The cleartext is encoded as UTF-16 little-endian before encryption by default. Supply Encoding to use a different text encoding.
PS C:\> Protect-DpapiNgData -Descriptor 'LOCAL=user' -Cleartext 'Pa$$w0rd'Protects text for the current user and returns a base64-encoded DPAPI-NG blob.
PS C:\> Protect-DpapiNgData -NamedDescriptor 'LocalMachine' -Machine -Cleartext 'Pa$$w0rd'Protects text by using a named descriptor registered in the local machine hive.
PS C:\> Protect-DpapiNgData -Descriptor 'SID=S-1-5-21-3288850392-3299536932-2614793081-512' -Cleartext 'Pa$$w0rd' -Encoding UTF8
<# Sample Output:
MIIBfgYJKoZIhvcNAQcDoIIBbzCCAWsCAQIxggEdooIBGQIBBDCB3ASBhAEAAABLRFNLAgAAAGwBAAAFAAAAAgAAAHFrVRwi7V/EcjzdvhmfaCQgAAAAGAAAABgAAADbXiCq9P/fSJ7/N+Pp/iN2B2WtpCgvzrvj0JscdeyQBGMAbwBuAHQAbwBzAG8ALgBjAG8AbQAAAGMAbwBuAHQAbwBzAG8ALgBjAG8AbQAAADBTBgkrBgEEAYI3SgEwRgYKKwYBBAGCN0oBATA4MDYwNAwDU0lEDC1TLTEtNS0yMS0zMjg4ODUwMzkyLTMyOTk1MzY5MzItMjYxNDc5MzA4MS01MTIwCwYJYIZIAWUDBAEtBCi/OCkpzyD9YKVGwFhAA7VGmfakng2fpmvMiG/DW4248BSlBDcfIFn+MEUGCSqGSIb3DQEHATAeBglghkgBZQMEAS4wEQQMSAygtw55Qk5YcNtiAgEQgBiOh95J+ZwmKUL129c4D7lis40RYNLIs9g=
#>Encrypts the UTF-8 encoded text so that only a holder of the specified SID-bound group key (here, the Domain Admins group) can decrypt it, and returns the protected blob as a base64 string.

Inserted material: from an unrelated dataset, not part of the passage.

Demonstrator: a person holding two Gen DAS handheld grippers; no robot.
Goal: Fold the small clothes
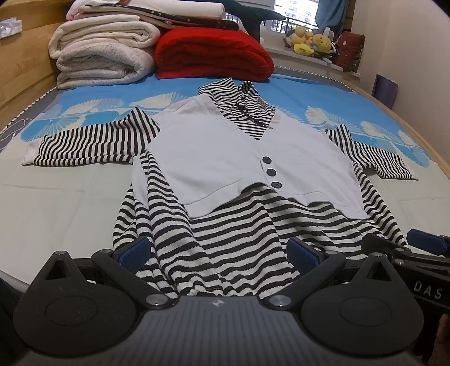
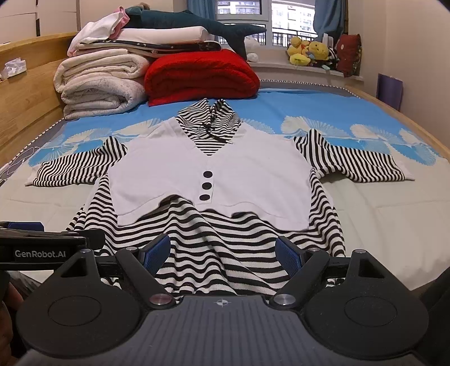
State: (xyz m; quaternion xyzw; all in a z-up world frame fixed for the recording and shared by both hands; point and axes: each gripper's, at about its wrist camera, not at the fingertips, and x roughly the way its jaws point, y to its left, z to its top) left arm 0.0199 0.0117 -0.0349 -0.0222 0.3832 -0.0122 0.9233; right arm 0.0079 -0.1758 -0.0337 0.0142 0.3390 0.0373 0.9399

Specifies the text to protect.
Type: String
Parameter Sets: (All)
Aliases:
Required: True
Position: 1
Default value: None
Accept pipeline input: True (ByValue)
Accept wildcard characters: FalseSpecifies the DPAPI-NG protection descriptor rule string.
Type: String
Parameter Sets: Descriptor
Aliases:
Required: True
Position: 0
Default value: None
Accept pipeline input: False
Accept wildcard characters: FalseSpecifies the text encoding used to convert Cleartext to bytes before encryption.
Accepts a System.Text.Encoding instance (such as [System.Text.Encoding]::UTF8) or one of the following well-known encoding names, which are also offered through tab completion: ASCII, BigEndianUnicode, Unicode, UTF32, UTF7, UTF8.
Type: Encoding
Parameter Sets: (All)
Aliases:
Required: False
Position: Named
Default value: [System.Text.Encoding]::Unicode
Accept pipeline input: False
Accept wildcard characters: FalseIndicates that the named descriptor should be resolved from the local machine registry hive.
Type: SwitchParameter
Parameter Sets: NamedDescriptor
Aliases:
Required: False
Position: Named
Default value: False
Accept pipeline input: False
Accept wildcard characters: FalseSpecifies the name of a registered DPAPI-NG protection descriptor.
Type: String
Parameter Sets: NamedDescriptor
Aliases:
Required: True
Position: 0
Default value: None
Accept pipeline input: False
Accept wildcard characters: FalseThis cmdlet supports the common parameters: -Debug, -ErrorAction, -ErrorVariable, -InformationAction, -InformationVariable, -OutVariable, -OutBuffer, -PipelineVariable, -Verbose, -WarningAction, and -WarningVariable. For more information, see about_CommonParameters.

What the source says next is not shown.